= Beginning of Section =
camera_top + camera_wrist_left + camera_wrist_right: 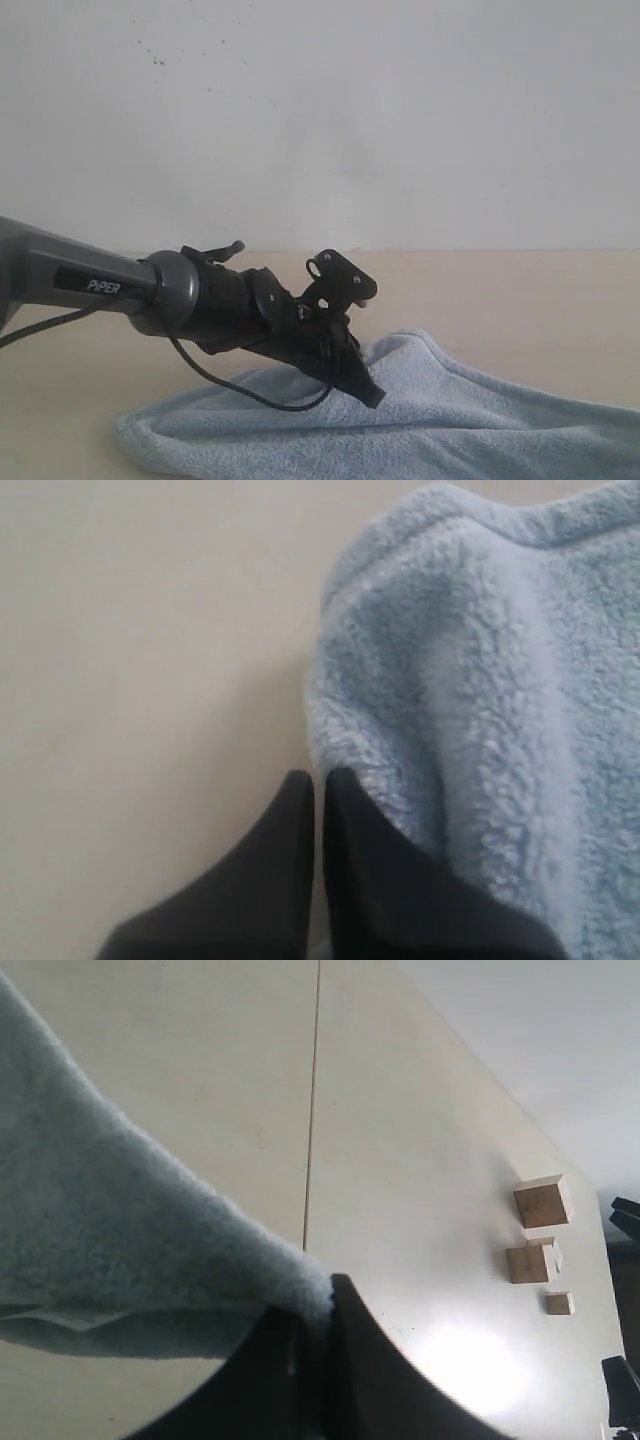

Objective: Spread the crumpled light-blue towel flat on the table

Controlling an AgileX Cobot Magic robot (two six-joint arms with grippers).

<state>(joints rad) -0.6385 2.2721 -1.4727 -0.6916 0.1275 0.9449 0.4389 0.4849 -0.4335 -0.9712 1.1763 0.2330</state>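
Soft, limp towel [480, 420], best held at corners, is pinched by right claw [318, 1308]; left claw [318, 783] is closed beside it.

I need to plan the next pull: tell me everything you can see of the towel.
The towel is pale light-blue fluffy terry-like cloth with a thicker hemmed edge. It lies bunched in soft folds on the table, not flat, running out of the exterior view on the right. The right tool is shut on one edge, holding it up off the table. The left tool, shut, rests against another edge; no cloth shows between its tips.
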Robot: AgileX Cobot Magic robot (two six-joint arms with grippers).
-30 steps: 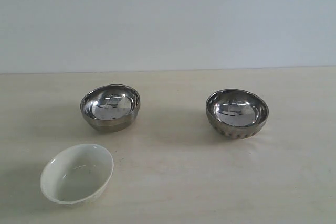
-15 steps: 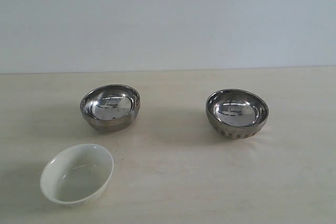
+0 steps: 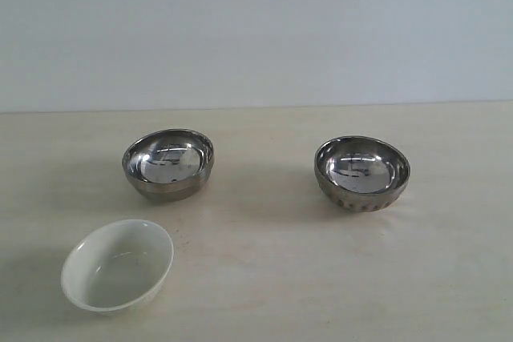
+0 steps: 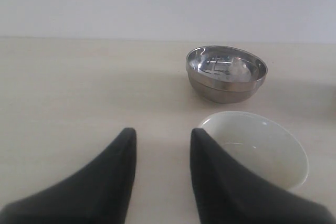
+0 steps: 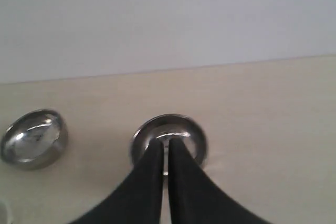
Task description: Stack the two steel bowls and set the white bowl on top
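Nothing is stacked yet on the table (image 3: pixel 272 294): the smooth steel bowl (image 3: pixel 168 163) sits well apart from the ribbed steel bowl (image 3: pixel 361 174), the white bowl (image 3: pixel 117 265) farther off. The right gripper (image 5: pixel 163 142), jaws together, faces that ribbed steel bowl and would need to open to grasp; the left gripper (image 4: pixel 163 132) has its jaws apart.

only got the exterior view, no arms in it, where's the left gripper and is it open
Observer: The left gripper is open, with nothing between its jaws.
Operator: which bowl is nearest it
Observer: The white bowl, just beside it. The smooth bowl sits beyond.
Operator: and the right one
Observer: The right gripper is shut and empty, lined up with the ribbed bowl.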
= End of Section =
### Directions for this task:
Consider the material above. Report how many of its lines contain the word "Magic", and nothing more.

### Answer to the problem:
2